▸ About this task: Every line below that mentions the word "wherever" should be copied out.

[Dataset entries]

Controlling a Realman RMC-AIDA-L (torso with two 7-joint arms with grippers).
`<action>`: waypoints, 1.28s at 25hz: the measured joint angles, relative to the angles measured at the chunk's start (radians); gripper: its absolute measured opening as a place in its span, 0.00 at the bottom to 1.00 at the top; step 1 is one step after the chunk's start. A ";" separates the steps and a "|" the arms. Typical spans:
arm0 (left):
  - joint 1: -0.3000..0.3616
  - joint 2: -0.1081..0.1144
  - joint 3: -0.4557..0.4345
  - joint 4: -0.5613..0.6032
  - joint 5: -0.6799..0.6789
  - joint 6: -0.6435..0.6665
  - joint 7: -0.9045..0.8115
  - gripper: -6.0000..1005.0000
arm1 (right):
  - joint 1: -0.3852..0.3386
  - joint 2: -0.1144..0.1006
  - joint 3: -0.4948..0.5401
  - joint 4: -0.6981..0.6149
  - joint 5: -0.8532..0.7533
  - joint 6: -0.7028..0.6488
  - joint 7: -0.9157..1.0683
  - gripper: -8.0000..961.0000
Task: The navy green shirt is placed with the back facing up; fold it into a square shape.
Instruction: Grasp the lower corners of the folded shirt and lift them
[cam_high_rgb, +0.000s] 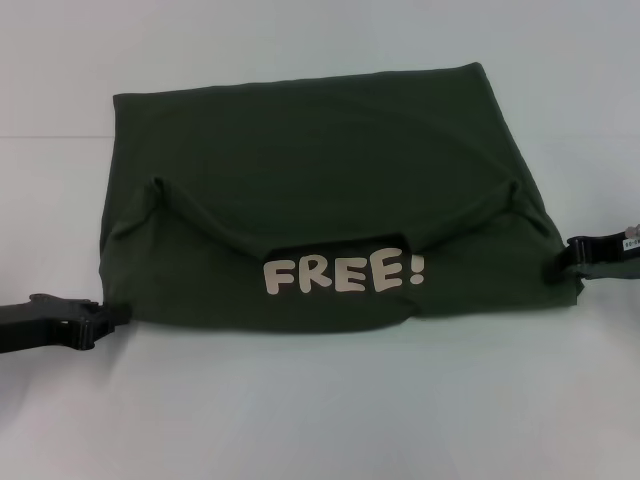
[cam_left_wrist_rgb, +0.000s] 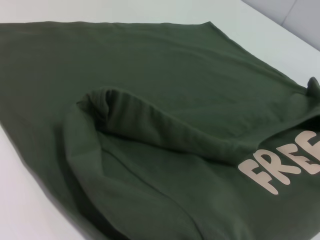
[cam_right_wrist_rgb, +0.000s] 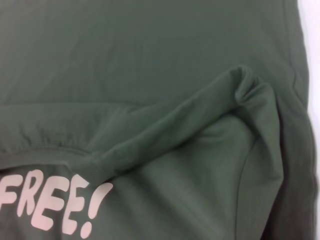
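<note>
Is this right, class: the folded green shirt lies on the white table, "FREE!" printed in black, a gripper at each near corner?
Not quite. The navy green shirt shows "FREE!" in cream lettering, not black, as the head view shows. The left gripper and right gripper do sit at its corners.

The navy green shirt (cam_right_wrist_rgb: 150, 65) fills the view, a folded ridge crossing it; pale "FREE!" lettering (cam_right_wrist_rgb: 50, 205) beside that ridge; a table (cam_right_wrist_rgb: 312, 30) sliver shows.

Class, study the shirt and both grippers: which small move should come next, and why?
Probably both grippers, left and right, should pinch the near corners of the navy green shirt and carry them toward the far edge, since it is wider than deep, its FREE! print exposed.
</note>
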 joint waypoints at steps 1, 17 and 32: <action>0.001 0.002 -0.001 0.000 -0.001 0.005 0.000 0.07 | -0.002 -0.003 0.011 0.000 0.000 -0.004 -0.006 0.07; 0.005 0.070 -0.007 -0.003 0.005 0.261 -0.043 0.07 | -0.064 -0.024 0.043 -0.118 0.011 -0.196 -0.066 0.07; -0.019 0.101 0.004 0.025 0.265 0.604 -0.275 0.07 | -0.157 -0.010 -0.017 -0.114 -0.008 -0.500 -0.241 0.07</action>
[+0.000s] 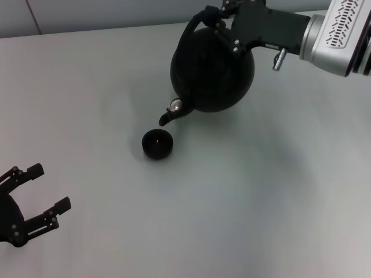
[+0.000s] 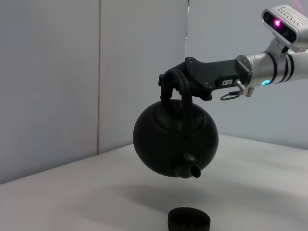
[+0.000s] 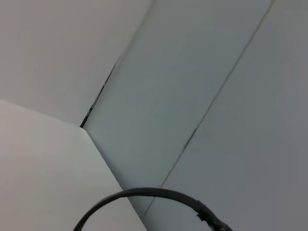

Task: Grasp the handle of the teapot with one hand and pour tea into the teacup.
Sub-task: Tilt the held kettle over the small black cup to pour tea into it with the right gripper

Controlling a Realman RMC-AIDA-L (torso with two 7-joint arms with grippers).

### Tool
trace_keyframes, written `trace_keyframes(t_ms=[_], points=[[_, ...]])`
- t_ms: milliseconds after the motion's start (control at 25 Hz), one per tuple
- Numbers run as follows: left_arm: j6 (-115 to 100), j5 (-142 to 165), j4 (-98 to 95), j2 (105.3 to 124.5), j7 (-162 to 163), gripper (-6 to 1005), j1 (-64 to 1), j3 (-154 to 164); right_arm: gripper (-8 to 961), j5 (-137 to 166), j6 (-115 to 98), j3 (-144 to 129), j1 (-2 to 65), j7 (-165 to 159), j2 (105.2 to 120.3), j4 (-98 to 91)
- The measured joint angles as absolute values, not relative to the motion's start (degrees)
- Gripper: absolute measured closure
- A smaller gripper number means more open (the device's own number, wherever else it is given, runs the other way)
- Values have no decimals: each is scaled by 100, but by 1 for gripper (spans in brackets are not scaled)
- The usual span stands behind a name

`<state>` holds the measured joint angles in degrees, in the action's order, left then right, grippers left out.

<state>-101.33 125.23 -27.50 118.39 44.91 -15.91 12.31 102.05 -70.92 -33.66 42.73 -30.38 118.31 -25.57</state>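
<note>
One teapot [image 1: 212,70] and one teacup [image 1: 157,143] are on view. The right gripper [image 1: 223,26] is clamped on the handle [image 2: 182,94], holding the teapot in the air, spout tipped down just above the teacup (its contents are too dark to read). The left gripper [image 1: 36,196] rests spread wide and empty, partly cut off, on the table [image 1: 261,191].

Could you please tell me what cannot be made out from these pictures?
- Tea stream: none visible in head or left wrist view.
- Small black bowl-shaped teacup: its dark inside hides any contents; bottom edge crops it in the left wrist view.
- Right claw: its grip on the arched black handle blends black-on-black.
</note>
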Motion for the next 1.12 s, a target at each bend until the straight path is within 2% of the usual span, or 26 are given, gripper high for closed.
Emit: trace_keyframes(t_ms=[1120], points=[[-10119, 12515, -2751, 11830, 4527, 137, -1600, 1160, 873, 9958, -7087, -3805, 4259, -2831, 11915, -2831]])
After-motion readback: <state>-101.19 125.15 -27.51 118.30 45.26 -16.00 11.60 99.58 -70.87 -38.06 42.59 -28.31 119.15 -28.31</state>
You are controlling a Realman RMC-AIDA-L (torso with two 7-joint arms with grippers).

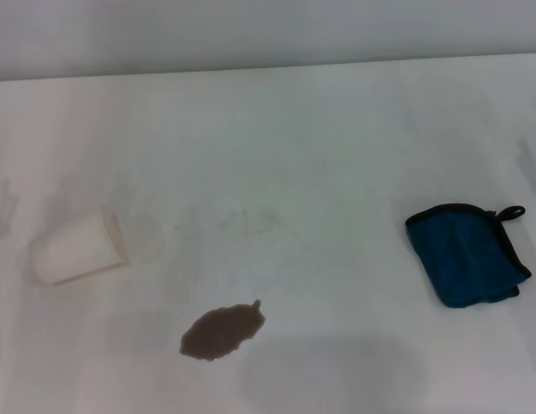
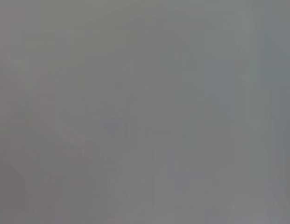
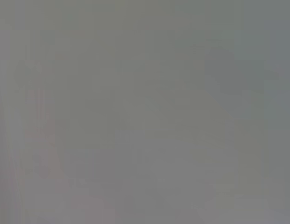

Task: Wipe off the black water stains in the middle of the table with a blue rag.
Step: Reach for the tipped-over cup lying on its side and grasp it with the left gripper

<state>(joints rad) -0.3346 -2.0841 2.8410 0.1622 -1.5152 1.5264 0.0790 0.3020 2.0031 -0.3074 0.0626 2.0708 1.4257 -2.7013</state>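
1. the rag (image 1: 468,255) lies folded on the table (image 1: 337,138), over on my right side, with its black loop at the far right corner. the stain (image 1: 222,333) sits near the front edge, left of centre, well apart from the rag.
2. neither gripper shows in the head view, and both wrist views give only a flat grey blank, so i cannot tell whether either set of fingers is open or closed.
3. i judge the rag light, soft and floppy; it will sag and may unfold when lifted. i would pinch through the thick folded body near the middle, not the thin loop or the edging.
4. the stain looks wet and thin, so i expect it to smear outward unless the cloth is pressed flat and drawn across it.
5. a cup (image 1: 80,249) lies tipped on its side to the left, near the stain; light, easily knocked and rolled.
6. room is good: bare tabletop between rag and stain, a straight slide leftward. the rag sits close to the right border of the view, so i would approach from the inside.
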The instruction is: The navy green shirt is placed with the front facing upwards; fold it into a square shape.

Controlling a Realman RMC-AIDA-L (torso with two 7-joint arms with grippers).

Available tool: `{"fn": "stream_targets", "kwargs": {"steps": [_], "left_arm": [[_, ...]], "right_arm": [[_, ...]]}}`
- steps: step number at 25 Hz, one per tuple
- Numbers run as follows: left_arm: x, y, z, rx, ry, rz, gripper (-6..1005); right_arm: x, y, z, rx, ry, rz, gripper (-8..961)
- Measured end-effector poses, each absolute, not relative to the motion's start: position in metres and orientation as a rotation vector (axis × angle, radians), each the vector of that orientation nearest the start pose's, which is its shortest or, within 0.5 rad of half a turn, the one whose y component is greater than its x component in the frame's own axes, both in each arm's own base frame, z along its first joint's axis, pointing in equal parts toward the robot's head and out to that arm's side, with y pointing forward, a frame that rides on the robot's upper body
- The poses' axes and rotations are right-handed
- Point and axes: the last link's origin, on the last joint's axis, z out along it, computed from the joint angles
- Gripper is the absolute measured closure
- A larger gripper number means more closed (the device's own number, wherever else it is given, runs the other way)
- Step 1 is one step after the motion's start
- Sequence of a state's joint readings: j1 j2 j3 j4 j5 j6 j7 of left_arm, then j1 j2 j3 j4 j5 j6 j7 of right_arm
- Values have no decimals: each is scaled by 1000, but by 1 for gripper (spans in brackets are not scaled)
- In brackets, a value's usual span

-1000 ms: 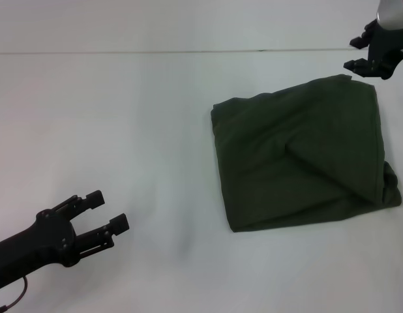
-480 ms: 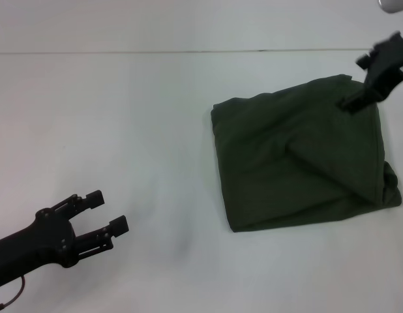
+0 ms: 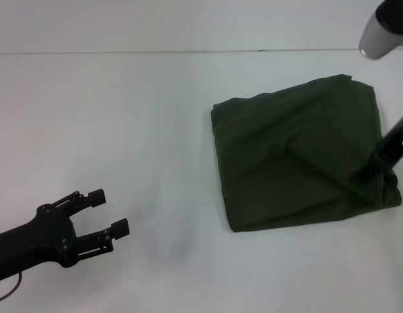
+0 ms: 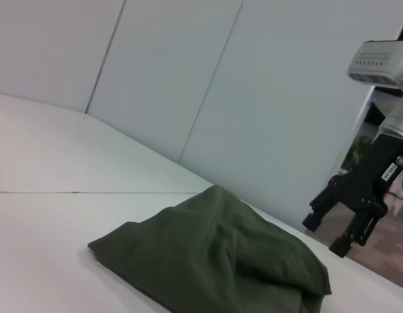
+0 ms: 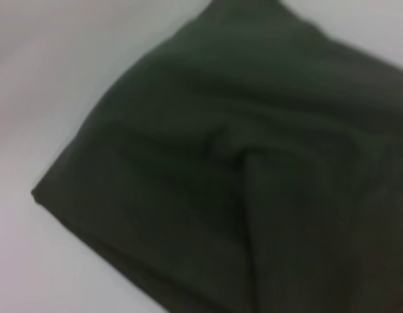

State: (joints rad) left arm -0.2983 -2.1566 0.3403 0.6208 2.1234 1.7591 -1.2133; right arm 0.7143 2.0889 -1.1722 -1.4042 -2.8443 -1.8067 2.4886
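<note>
With the shirt lying folded on the desk, lower the right pincer, jaws spread, at the shirt's near right corner and tuck the bulge; left pincer, spread, waits well left of the shirt.

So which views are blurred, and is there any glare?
Right wrist view: the shirt is soft and out of focus. Head view: sharp, the shirt keeps clear folds. Left wrist view: sharp. No glare in any view.

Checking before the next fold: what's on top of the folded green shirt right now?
Only the right claw, over the navy green shirt near its right edge. Contact can't be confirmed. The lettering is covered by the folds.
</note>
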Motion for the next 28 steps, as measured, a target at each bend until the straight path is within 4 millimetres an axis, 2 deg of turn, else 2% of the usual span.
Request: {"fn": "stream_targets", "kwargs": {"steps": [9,15,20,28], "left_arm": [[-317,240,-1,-2553,-775,-887,100],[-314,245,-2,-2576,-755,-874,100],[-312,248,-2,-2579,-752,-871,100],[-312,250,-1,-2580,-757,-869,100]], "right_arm": [[190,345,35,-2426,1045,-825,32],[206,343,23,-2399,1093,-817,35],[216,343,18,-2379,1076,-805,37],[219,344,13,-2331,1007,-825,41]]}}
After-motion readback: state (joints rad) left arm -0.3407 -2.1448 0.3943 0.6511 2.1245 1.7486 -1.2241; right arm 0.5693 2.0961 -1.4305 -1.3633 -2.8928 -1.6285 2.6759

▸ Result below:
- A smaller gripper number means more open (the device's own number, wherever else it is given, runs the other way)
- A larger gripper number means more closed (the device's own number, wherever else it is given, runs the other way)

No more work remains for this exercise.